Sunday, December 9, 2007

RF Nikon Remote Shutter Release

Nikon digital SLR's have become very popular as of late, and deservedly so.  They are wonderful cameras.
I recently purchased a D40x which I am utterly happy with and have had great fun taking some really wonderful pictures with it so far.  The one disappointment I have had with it is the inability to trigger the shutter remotely in a simple way.  I am frequently involved in rocket testing and there is a fundamental conundrum with getting good pictures of a rocket motor firing - the camera wants to be close, but you don't!

A 250lbf. rocket firing.  You can imagine what the 14,000lbf.
one we will soon be testing looks like...

Having looked into it a bit, it seems that few of the new digital cameras are easy to trigger remotely easily.  When I say easily, I mean 

Here's the phone jack, when you complete the circuit the camera begins taking pictures.  When you break the circuit, it stops.

If it were that easy, I could just run a 2 conductor wire out to my camera with a switch on the other end.

Nikon sells their ML-L3 infrared remote trigger which, while inexpensive, requires you to be standing in front of the camera at relatively short range (<10m)>

So I set out to build something better and the first thing I found is that there are others who have had similar ideas...

Jan Wagner cast his in epoxy and referenced Big Mike's page on the protocol.  Big Mike even has AVR (my favorite) source code up.  Unfortunately I planned on using the ATTiny15 rather than the ATTiny2313 that he used and since the tiny15's internal RC oscillator runs at 1.6mhz only, I would have had to re-write a fair amount of his delay code to get it going.  Instead I decided to just re-implement the protocol from scratch, which really isn't very difficult.  My code simply repeats the IR command every 65ms or so as long as one of the input pins on the AVR is held at logic high.  It also flashes a visible LED to indicate it is transmitting.  My source code is here.

Anyway, rather than having the thing hard-wired, I wanted to make it RF trigger-able so that I don't have to worry about stringing wires around every time I want to take some pictures.  I found this very nice little module at  $19, good range, two transmitters in case I loose one and (as it turns out) very simple to hack.
The device is designed for automotive operation so the main switching
relay in it has a 12V coil.  That is all well and good except that it is kind of a pain in the butt to get 12V in a small device without some kludge like 8 AAA's, two 9V's or one of those expensive little 12V remote batteries which would probably last all of 5 minutes holding the relay open.  Luckily, when I received the device and opened the receiver up, it was beautifully simple and easy to mod:

The receiver consists of a 5V regulator, a radio module (the little board perpendicular to the main board), a decoder IC, a switching transistor and the aforementioned relay.  The radio and the decoder IC both are 5V devices so the 78L05 regulator simply takes the 12V supply and conditions it for these two components.  The switching transistor is used to power the 12V relay using the 5V logic level signal from the PT2272 decoder IC.

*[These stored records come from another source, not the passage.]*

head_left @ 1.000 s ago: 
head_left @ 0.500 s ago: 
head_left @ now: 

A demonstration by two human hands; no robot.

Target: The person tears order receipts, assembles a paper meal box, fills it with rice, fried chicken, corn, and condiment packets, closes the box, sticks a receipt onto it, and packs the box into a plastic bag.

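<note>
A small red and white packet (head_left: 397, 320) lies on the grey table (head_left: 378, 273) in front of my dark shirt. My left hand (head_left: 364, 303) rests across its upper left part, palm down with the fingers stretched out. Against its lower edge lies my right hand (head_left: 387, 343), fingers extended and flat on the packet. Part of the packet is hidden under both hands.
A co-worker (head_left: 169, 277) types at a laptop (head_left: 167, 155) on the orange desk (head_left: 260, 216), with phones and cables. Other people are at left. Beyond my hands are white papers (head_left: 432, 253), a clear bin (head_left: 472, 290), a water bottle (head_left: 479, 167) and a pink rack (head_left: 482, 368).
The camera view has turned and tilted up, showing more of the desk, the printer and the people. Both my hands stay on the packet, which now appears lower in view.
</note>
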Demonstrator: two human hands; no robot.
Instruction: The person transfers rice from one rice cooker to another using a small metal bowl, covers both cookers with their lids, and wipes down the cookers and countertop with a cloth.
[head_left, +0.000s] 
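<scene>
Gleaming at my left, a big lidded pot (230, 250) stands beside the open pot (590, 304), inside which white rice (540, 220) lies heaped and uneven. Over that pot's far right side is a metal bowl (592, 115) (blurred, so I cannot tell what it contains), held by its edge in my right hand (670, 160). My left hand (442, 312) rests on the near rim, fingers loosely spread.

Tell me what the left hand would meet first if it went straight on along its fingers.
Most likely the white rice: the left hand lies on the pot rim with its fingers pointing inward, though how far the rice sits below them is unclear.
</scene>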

But I have no desire in using the relay at all and it is the only component that needs 12V so I simply desoldered it and the switching transistor leaving me a nice clean 5V logic level interface and a voltage regulator so I can use any supply I want > about 6V.

Note that the board is clearly marked where the ground wires are soldered and the connection labeled "IN" is the 12V (or now anything > 6V) supply.  My AVR IR transmitter requires a 5V supply and a 5V logic level signal to tell it when to become active.  I pulled the 5V supply off the back side of the circuit board along an easy-to-access trace associated with the 12bit coding of the PT2272:

Note the white wire soldered along the far right side of the jumpers.  This is the 5V supply rail from the 78L05.  If you are confused about which trace, follow it from the 78L05 itself.  I soldered a 9V battery connector directly to the "IN" pin and one of the "GND" pins on the board and the modifications to the receiver module were complete:

I soldered this to the AVR board, crammed it all in a RadioShack plastic project box with the LED, the IR LED, the battery connector and the blue antenna wire sticking out and it is finished.

Here is a picture I took from about 100 feet away:

I believe the range is significantly further than this as long as the antenna is well unfurled, but I haven't tested the theory.